◆ Your task ◆
Exactly as written, reproduce the lines from the beginning of the data through the line containing "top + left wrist"; the pictures are not reproduced.

=== Begin Enclosure ===

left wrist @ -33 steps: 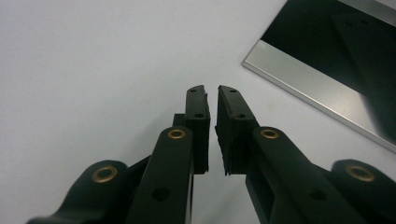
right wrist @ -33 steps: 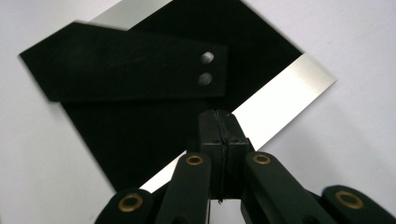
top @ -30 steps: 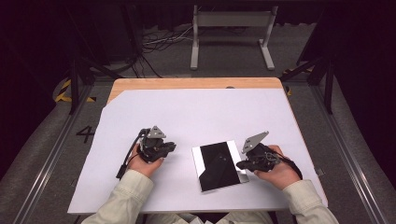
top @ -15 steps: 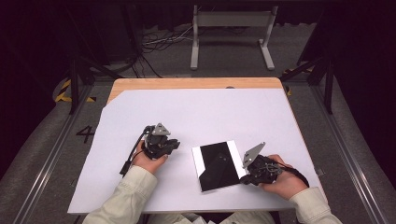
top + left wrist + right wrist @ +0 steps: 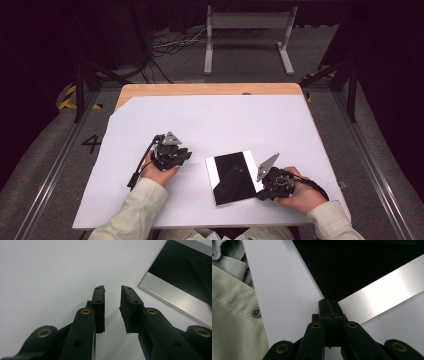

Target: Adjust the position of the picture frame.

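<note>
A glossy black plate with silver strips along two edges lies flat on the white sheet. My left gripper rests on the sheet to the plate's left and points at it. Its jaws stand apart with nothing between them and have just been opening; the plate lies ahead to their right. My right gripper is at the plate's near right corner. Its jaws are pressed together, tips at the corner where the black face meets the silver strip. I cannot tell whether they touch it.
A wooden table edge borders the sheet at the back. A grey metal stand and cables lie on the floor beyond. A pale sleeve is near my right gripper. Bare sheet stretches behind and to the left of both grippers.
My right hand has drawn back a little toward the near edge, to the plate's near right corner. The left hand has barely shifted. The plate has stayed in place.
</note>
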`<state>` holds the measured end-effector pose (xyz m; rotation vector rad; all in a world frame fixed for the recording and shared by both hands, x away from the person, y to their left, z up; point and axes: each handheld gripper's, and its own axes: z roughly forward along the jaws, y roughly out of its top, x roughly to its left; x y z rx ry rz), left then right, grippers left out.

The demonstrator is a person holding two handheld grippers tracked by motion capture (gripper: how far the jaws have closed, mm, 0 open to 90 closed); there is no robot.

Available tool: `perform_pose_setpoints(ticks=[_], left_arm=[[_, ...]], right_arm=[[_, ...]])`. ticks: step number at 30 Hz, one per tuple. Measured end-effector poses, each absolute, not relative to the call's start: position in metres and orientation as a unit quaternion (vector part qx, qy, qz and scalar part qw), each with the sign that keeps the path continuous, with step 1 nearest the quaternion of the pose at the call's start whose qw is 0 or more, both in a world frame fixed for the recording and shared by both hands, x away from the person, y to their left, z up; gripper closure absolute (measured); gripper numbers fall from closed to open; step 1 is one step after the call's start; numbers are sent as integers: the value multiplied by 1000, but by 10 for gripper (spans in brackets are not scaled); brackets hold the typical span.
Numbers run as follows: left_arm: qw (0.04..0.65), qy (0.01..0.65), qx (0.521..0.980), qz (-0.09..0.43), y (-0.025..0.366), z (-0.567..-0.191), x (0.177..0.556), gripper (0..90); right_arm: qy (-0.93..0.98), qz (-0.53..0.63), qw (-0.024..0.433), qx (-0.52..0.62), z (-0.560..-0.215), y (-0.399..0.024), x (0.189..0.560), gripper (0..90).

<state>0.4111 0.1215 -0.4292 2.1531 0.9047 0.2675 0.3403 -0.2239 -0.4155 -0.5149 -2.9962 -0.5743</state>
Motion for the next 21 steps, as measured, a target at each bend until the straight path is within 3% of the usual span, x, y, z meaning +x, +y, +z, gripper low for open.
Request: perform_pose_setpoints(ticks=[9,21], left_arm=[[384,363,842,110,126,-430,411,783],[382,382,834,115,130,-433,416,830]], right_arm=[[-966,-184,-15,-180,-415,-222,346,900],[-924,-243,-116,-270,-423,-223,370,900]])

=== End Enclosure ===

◆ Answer below ◆
left wrist @ -33 steps: 
right wrist @ -33 steps: 
top @ -30 steps: 
top @ -15 steps: 
top + left wrist + right wrist @ +0 steps: 

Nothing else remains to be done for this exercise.